PyTorch version 2.3.1+cu121


## Preparing Training and Test Sets

In [3]:
root = 'covid-19-radiography-database'
source = ['COVID', 'normal', 'viral pneumonia']
classes = ['COVID', 'normal', 'viral pneumonia']


if os.path.isdir(os.path.join(root, source[1])):
    test = os.path.join(root, 'test')
    if not os.path.exists(test):
        os.mkdir(test)

    for i, d in enumerate(source):
        os.rename(os.path.join(root, d), os.path.join(root, classes[i]))

    for c in classes:
        classtest = os.path.join(test, c)
        if not os.path.exists(classtest):
            os.mkdir(classtest)
            
    for c in classes:
        images = [x for x in os.listdir(os.path.join(root, c)) if x.lower().endswith('png')]
        selected_images = random.sample(images, 30)
        for image in selected_images:
            source_path = os.path.join(root, c, image)
            target_path = os.path.join(root, 'test', c, image)
            shutil.move(source_path, target_path)

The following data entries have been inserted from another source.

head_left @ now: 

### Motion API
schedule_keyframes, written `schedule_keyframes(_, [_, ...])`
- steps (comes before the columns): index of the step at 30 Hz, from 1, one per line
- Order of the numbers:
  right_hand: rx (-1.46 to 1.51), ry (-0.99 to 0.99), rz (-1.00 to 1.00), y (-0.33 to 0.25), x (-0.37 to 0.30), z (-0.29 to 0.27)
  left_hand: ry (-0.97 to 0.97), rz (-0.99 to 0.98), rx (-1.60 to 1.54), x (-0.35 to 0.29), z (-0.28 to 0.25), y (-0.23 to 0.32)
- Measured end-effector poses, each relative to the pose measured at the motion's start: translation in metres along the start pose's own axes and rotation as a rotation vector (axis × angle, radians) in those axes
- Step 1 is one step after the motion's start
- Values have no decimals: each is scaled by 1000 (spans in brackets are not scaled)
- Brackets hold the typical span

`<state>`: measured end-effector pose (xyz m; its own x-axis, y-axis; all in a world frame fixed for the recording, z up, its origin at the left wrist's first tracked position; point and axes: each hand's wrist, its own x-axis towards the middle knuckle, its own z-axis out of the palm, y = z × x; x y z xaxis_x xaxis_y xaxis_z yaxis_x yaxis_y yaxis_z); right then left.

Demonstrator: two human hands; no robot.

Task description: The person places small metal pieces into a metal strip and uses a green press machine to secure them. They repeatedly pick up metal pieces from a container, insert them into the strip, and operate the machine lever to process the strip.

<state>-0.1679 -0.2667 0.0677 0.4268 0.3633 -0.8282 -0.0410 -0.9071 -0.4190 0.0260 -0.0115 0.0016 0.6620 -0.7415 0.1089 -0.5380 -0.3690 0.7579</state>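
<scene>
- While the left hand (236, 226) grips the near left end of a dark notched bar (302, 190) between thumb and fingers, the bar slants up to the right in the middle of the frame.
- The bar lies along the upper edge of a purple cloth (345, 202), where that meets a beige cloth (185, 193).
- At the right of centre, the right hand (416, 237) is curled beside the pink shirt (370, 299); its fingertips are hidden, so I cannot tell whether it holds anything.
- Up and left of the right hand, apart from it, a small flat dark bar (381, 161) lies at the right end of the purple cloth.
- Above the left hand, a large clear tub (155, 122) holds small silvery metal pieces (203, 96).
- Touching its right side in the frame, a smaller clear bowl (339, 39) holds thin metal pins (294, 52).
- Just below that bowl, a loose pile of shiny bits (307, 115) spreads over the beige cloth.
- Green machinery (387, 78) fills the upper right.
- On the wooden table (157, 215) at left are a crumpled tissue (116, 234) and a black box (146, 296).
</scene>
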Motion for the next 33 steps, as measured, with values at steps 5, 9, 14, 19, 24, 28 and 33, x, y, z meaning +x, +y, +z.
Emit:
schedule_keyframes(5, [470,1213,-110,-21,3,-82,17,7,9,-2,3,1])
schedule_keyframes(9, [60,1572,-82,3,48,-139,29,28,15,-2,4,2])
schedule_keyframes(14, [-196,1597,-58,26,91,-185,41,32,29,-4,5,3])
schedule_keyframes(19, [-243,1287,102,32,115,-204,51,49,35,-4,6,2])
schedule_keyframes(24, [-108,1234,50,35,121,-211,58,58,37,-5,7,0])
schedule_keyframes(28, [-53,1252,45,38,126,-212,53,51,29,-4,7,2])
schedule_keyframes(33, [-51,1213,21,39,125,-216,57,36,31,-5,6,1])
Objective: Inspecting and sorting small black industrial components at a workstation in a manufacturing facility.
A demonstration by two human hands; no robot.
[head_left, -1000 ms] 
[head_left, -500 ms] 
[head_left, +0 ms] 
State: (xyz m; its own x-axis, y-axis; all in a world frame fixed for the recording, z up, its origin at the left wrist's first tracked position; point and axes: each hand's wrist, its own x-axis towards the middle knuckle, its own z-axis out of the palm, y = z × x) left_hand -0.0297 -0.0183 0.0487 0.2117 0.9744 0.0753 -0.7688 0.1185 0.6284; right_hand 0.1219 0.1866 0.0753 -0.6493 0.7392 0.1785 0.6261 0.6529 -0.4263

## Creating Custom Dataset

In [4]:
class ChestXRayDataset(torch.utils.data.Dataset):
    
    # c refers to a class name in classes
    
    def __init__(self, directories, transform):
        def getimages(c):
            images = [x for x in os.listdir(directories[c]) if x[-3:].lower().endswith('png')]
            print(f'found examples of {c}: {len(images)}')
            return images
        
        self.images = {}
        self.classes = ['covid', 'normal', 'viral pneumonia']
        
        for c in self.classes:
            self.images[c] = getimages(c)
            
        self.transform = transform
        self.directories = directories
            
    def __len__(self):
        return sum([len(self.images[c]) for c in self.classes])
    
    
    def __getitem__(self, index):
        c = random.choice(self.classes)
        index = index % len(self.images[c])
        image_name = self.images[c][index]
        image_path = os.path.join(self.image_dirs[c], image_name)
        image = Image.open(image_path).convert('RGB')
        return self.transform(image), self.classes.index(c)

## Image Transformations

In [5]:
transform_train = torchvision.transforms.Compose([
    torchvision.transforms.Resize(size = (224, 244)),
    torchvision.transforms.RandomHorizontalFlip(),
    torchvision.transforms.ToTensor(),
    torchvision.transforms.Normalize(mean = [0.485, 0.456, 0.406], std = [0.229, 0.224, 0.225])
])

In [6]:
transform_test = torchvision.transforms.Compose([
    torchvision.transforms.Resize(size = (224, 244)),
    torchvision.transforms.ToTensor(),
    torchvision.transforms.Normalize(mean = [0.485, 0.456, 0.406], std = [0.229, 0.224, 0.225])
])

## Prepare Dataloader

In [7]:
directory_train = {
    'covid': 'covid-19-radiography-database/covid',
    'normal': 'covid-19-radiography-database/normal',
    'viral pneumonia': 'covid-19-radiography-database/viral pneumonia'
}

train_dataset = ChestXRayDataset(directory_train, transform_train)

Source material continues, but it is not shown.